Creating a Data Model for Desktop Application - ValueTree or XML (or both)?

I am developing a desktop application with JUCE. It scans the user’s file-system for particular files and directories, and displays the information to the user using tables, detail panes and possibly other kinds of components. The TableListBox component is what I’m starting with to display and organize the data.

I’ve followed the TableListBoxTutorial project, which reads data from an XML file and populates the table. However, I’ve also watched David Rowland’s talk on using ValueTrees and have worked with his tutorial code, and this has some features that I think would be beneficial to my project later down the road, such as undo/redo.

I’ve concluded that ValueTree seems likely to be useful, but have had some trouble understanding the intricacies of their use and in particular how to populate a TableListBox with ValueTree data.

Overall, my question is whether ValueTrees are flexible enough to be used to populate various types of components with data in the form of strings, ints, doubles, dates/times, etc, for use with TableListBox and other types of GUI components? Is this their intended use?

Any information appreciated. Thanks!

Yes they are very flexible and I would say that the GUI stuff you mentioned is an intended use. They handle primitive types out of the box and can be used with user defined types as well if you provide a variant converter for them. You also get the listener capabilities so you can have views react to data changes automatically.
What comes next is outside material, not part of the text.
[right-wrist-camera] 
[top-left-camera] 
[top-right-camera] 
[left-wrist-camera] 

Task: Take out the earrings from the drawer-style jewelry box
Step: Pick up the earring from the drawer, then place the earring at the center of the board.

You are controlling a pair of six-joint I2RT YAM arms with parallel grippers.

Very useful in UI

As Dave shows in his video, you can use the value tree directly, but If you want things like data validation etc it’s best to use model classes to encapsulate the data from the value tree. The tracktion engine provides a constrained cached value I’ve used a lot for validation type purposes in my model classes

As far as using data to fill a list box, you probably have some sort of list of child nodes in your tree that correspond to the list box data. The tracktion engine provides a value tree object list that might work for you where you provide it a parent value tree and it automagically packages up the children into a list for you to use. You could then just grab that object list, iterate over the children, and populate the list box using whatever property of the child you need. He goes over this in his talk and shows the implementation but You can include the tracktion engine as a module and have it available easily.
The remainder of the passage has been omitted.